80年代頃かそれ以前から同人誌や雑誌でMS少女等のメカ少女が観測され始め、その影響を受けつつネットの普及と共にアマチュア中心に兵器擬人化が2000年代初頭に広がりました。

2003年から2000年代半ばにかけて、『メカ娘』シリーズやMC☆あくしずが登場し、商業でも徐々に定着、発展します。

2009年頃には兵器擬人化ジャンルの牽引役は商業へ移り、2013年に『艦これ』の爆発的ヒットがあって兵器擬人化ジャンルの知名度を大きく押し上げました。

また、2009、2010年頃にはメカ少女系とは別の潮流の兵器擬人化が、いわゆる女性向けで盛り上がりを見せていました。
こちらもWEB公開作品の商業コミックス化によって定着したことを考えると、2000年代後半の萌え擬人化商業パワーを感じます。

終わりに

色々語りましたが、アンケートそのものは大いに参考になったとともに、設問や言い回しなど多々ご指摘も受け、反省点も見つかったので今後に生かしていきたいところです。

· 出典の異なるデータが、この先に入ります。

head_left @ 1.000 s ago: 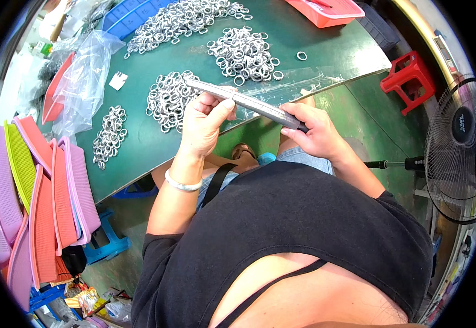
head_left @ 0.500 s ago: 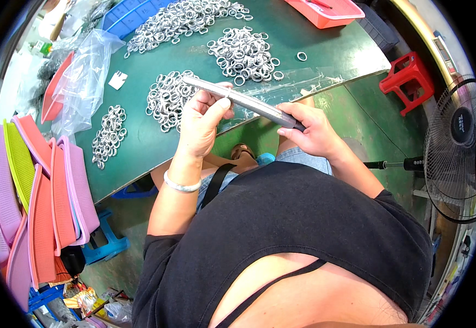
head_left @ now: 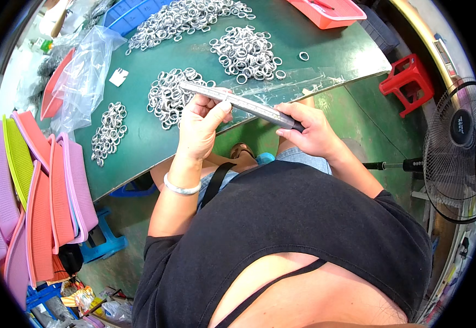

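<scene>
- Rings (head_left: 109, 134): small pile on the table (head_left: 139, 150).
- Left hand (head_left: 201, 123): thumb and fingers pinched at the rod's paler end.
- Rod (head_left: 255, 108): slanting between both hands, above the table edge.
- Right hand (head_left: 313, 130): wrapped around its dark end.

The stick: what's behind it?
Behind the stick, a ring pile shows near its tip, with green table around. Whatever lies directly behind it is covered.

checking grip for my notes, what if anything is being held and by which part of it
A long grey rod: the right hand grips its dark handle end, and the left hand pinches it nearer the other end.
</scene>
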Available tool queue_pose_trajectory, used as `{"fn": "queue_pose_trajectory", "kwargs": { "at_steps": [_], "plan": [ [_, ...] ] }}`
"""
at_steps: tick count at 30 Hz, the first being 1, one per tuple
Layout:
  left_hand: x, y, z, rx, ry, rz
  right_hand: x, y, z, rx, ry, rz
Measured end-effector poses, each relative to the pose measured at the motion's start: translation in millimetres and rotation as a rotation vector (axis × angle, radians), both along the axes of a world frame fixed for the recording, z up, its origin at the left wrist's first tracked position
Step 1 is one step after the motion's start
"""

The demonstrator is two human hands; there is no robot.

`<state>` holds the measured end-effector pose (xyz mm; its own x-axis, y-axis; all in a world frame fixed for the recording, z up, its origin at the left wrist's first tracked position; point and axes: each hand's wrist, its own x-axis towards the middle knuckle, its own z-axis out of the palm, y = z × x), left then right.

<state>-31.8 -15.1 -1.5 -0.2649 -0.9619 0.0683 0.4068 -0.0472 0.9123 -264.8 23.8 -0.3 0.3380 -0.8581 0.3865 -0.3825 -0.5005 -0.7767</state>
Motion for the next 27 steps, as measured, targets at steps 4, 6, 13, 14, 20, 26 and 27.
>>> {"fn": "queue_pose_trajectory", "kwargs": {
  "at_steps": [4,6,13,14,20,26,27],
  "plan": [
    [1,3,1,-0.022,-0.014,0.019,1,0,-2,0.017,0.007,0.008],
    [2,5,2,-0.034,-0.021,0.026,2,1,-1,0.022,-0.001,0.006],
    [3,13,8,-0.077,0.008,-0.003,4,1,-2,0.050,0.021,0.024],
    [2,15,10,-0.073,0.010,0.008,4,0,-4,0.051,0.022,0.029],
    [3,20,13,-0.079,-0.025,0.023,7,1,-7,0.066,0.028,0.053],
    [3,24,15,-0.064,-0.012,0.022,10,4,-9,0.057,0.036,0.041],
    [2,24,15,-0.055,-0.011,0.038,10,5,-7,0.060,0.044,0.030]
  ]
}}
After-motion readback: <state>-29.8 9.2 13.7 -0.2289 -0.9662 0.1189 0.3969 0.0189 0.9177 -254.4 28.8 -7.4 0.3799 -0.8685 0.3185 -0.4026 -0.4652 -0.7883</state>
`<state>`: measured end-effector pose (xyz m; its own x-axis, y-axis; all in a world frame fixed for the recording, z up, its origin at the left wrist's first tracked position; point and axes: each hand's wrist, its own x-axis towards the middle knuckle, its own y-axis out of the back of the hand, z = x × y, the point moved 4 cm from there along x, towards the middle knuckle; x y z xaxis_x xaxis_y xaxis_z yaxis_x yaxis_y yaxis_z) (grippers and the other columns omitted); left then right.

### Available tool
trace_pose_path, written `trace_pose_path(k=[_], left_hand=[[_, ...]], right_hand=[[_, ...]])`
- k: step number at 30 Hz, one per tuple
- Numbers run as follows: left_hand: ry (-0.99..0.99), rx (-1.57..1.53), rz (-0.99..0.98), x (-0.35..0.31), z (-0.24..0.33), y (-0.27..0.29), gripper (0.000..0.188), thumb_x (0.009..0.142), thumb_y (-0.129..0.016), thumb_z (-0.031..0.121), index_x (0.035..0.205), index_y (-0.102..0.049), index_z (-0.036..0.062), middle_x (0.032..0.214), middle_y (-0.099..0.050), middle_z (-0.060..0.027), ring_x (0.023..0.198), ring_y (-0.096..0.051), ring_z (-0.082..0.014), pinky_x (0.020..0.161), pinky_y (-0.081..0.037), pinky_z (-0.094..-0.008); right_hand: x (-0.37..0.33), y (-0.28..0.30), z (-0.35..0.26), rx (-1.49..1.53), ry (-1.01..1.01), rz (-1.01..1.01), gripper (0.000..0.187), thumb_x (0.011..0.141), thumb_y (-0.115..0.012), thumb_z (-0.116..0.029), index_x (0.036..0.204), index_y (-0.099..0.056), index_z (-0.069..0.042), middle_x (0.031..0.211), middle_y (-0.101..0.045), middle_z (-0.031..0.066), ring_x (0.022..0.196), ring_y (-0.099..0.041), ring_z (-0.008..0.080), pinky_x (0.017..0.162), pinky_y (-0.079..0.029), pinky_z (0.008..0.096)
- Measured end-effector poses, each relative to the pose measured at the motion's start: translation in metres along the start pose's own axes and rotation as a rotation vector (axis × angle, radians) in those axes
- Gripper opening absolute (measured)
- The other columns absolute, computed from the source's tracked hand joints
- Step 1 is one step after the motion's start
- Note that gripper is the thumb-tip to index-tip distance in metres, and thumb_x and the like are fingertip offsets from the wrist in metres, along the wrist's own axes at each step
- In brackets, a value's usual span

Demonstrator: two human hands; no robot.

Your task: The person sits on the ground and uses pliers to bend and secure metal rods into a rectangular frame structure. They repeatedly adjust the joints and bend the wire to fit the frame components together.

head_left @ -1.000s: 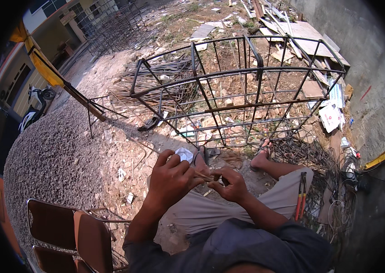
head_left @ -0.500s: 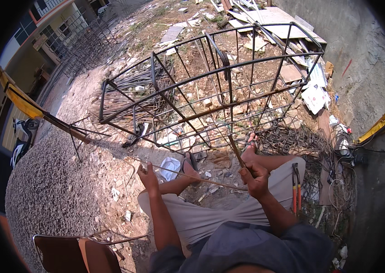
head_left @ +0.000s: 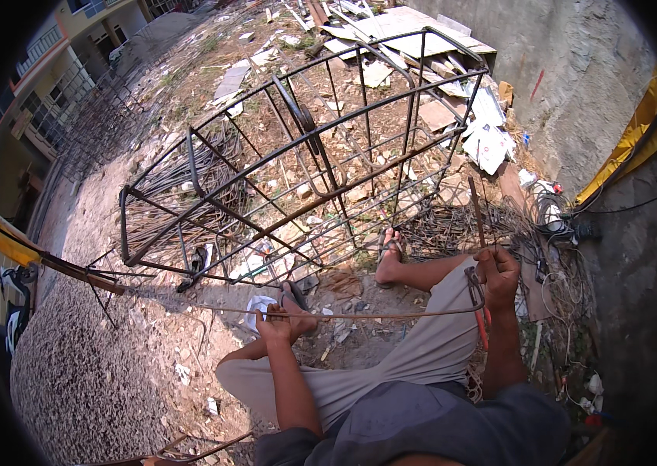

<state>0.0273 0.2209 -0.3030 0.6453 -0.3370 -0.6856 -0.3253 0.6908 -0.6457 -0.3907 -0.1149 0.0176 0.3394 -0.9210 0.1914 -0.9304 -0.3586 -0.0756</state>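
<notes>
My left hand (head_left: 274, 324) is closed around a long thin steel rod (head_left: 375, 315), which runs nearly level across my lap. At its right end the rod bends upward beside my right hand (head_left: 498, 278). That hand is closed on a rusty rod piece (head_left: 477, 213) standing upright from the fist; whether the two join is hidden by the fingers. Below the right hand, the red handles of a pair of pincers (head_left: 484, 329) show in part against my right thigh. Beyond my feet lies a large rebar cage (head_left: 328, 124) of dark bars.
Bundled steel rods (head_left: 181, 194) lie behind the cage's left end, and tangled bars (head_left: 453, 229) lie by my right foot. A gravel heap (head_left: 88, 373) rises at left. Scrap boards (head_left: 414, 31) lean near the concrete wall (head_left: 569, 93) at right. Yellow cloth (head_left: 627, 144) hangs there.
My right hand has moved right and up, bringing the upright rod over my right thigh. The long rod lies more level, its bent end now plainly showing. The view has turned somewhat.
</notes>
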Motion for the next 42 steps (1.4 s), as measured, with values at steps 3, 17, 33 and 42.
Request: trace_pose_path(k=[3,17,33,42], left_hand=[[-0.054,0.099,-0.086,-0.058,-0.041,-0.030,0.036,0.109,-0.052,0.043,0.116,-0.064,0.0102,0.109,-0.071,-0.0108,0.092,-0.070,-0.0273,0.083,-0.059,-0.0409],[0.409,0.767,-0.999,-0.297,-0.208,-0.145,0.038,0.113,-0.050,0.034,0.137,-0.058,0.0060,0.146,-0.061,-0.0133,0.132,-0.062,-0.0268,0.102,-0.056,-0.0388],[0.574,1.205,-1.448,-0.353,-0.376,-0.137,0.042,0.114,-0.048,0.032,0.141,-0.061,0.0025,0.132,-0.067,-0.0063,0.119,-0.062,-0.0124,0.105,-0.050,-0.0331],[0.339,1.176,-1.156,-0.296,-0.333,-0.188,0.043,0.114,-0.045,0.040,0.129,-0.061,0.0041,0.124,-0.070,-0.0069,0.111,-0.069,-0.0150,0.093,-0.056,-0.0314]], right_hand=[[0.034,0.064,-0.015,-0.179,0.057,0.179,0.028,0.104,-0.069,-0.025,0.088,-0.067,-0.003,0.063,-0.049,-0.0054,0.055,-0.040,0.0033,0.051,-0.028,0.0248],[0.016,0.456,0.031,-1.290,-0.289,0.707,0.059,0.103,-0.053,-0.058,0.105,-0.073,-0.003,0.089,-0.072,0.0174,0.082,-0.067,0.0358,0.073,-0.048,0.0491],[-0.225,0.668,0.139,-1.011,-0.736,1.093,0.057,0.104,-0.054,-0.057,0.105,-0.073,-0.003,0.088,-0.070,0.0175,0.076,-0.063,0.0325,0.067,-0.048,0.0435],[-0.241,0.626,0.122,-0.655,-0.636,1.093,0.052,0.106,-0.054,-0.053,0.101,-0.070,-0.004,0.083,-0.064,0.0145,0.070,-0.055,0.0261,0.062,-0.043,0.0390]])
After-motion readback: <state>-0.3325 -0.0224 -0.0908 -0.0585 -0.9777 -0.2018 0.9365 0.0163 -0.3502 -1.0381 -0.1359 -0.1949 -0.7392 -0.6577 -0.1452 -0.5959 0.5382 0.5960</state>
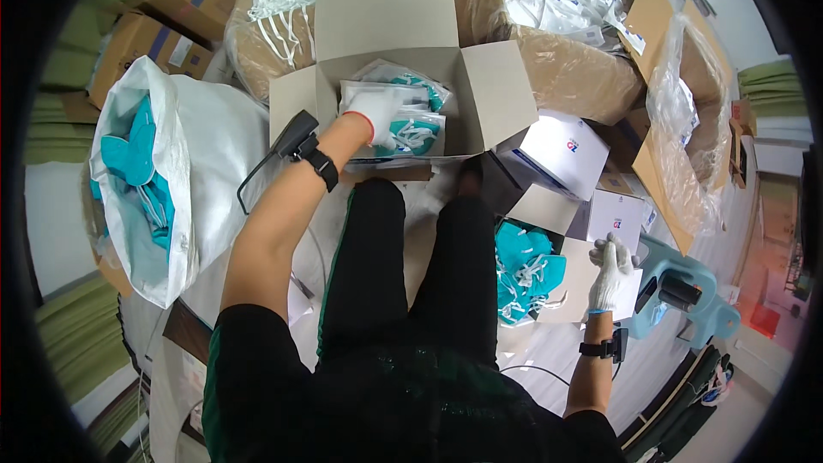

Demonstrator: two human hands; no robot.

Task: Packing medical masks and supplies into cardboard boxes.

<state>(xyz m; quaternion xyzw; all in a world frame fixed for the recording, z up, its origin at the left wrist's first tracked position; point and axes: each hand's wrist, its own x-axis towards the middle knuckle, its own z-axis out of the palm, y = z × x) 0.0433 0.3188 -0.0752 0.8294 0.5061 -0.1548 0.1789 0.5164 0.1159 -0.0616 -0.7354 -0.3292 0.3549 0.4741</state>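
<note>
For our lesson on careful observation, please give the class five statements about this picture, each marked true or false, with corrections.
1. The left hand reaches into the box of packets. True.
2. The sack holds teal masks. True.
3. The sack is right of the box of packets. False: it is left of it.
4. The right hand is gloved. True.
5. The left hand is bare. False: it is gloved too.

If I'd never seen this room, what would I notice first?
Probably the bright teal masks in the small open box right of centre, and the big white sack on the left, with more inside. In the upper middle, the white-gloved left hand is in a bigger box.
</note>
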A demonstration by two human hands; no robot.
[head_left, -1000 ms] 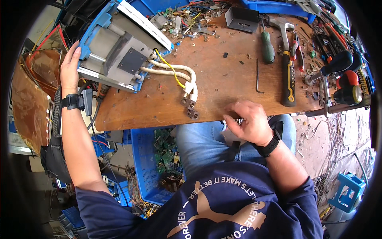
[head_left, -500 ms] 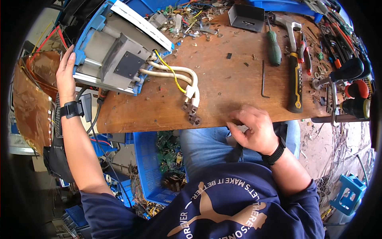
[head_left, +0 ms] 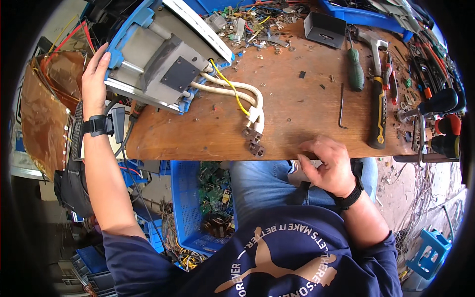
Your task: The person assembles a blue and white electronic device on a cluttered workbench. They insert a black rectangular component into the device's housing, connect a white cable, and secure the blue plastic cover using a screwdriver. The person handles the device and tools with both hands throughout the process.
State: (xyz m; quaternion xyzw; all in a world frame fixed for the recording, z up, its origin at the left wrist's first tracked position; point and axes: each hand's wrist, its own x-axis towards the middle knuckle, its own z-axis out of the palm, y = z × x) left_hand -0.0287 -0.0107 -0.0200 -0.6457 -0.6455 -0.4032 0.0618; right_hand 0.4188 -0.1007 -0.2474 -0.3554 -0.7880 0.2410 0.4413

そもそも「萌え」っていつから? 「オタク文化」っていつから? という、下手すれば文化史レベルの話に及びかねないのが……。
極論、竹久夢二の美人画はオタク文化につながってる! とか言う人もいそうですし。

それから、兵器擬人化の定義も人によって変わってくるのもわかりました。
例:『MS少女』『ストライクウィッチーズ』『蒼き鋼のアルペジオ』は擬人化か? という話
兵器を人間化、あるいはキャラクター化すること自体は戦前からありましたから、そこが萌え兵器擬人化のルーツだという人もいるかもしれません。

今後は80年代以前の考察が課題なのかなぁと思ったり。
MS少女は私がやらなくてもかなり考察進んでますが…(※私はガンダムについてはよく知らないのです)

【女性向けに関する追記】


ここまでお読みいただきありがとうございました。
兵器擬人化ファンの参考になれば幸いです。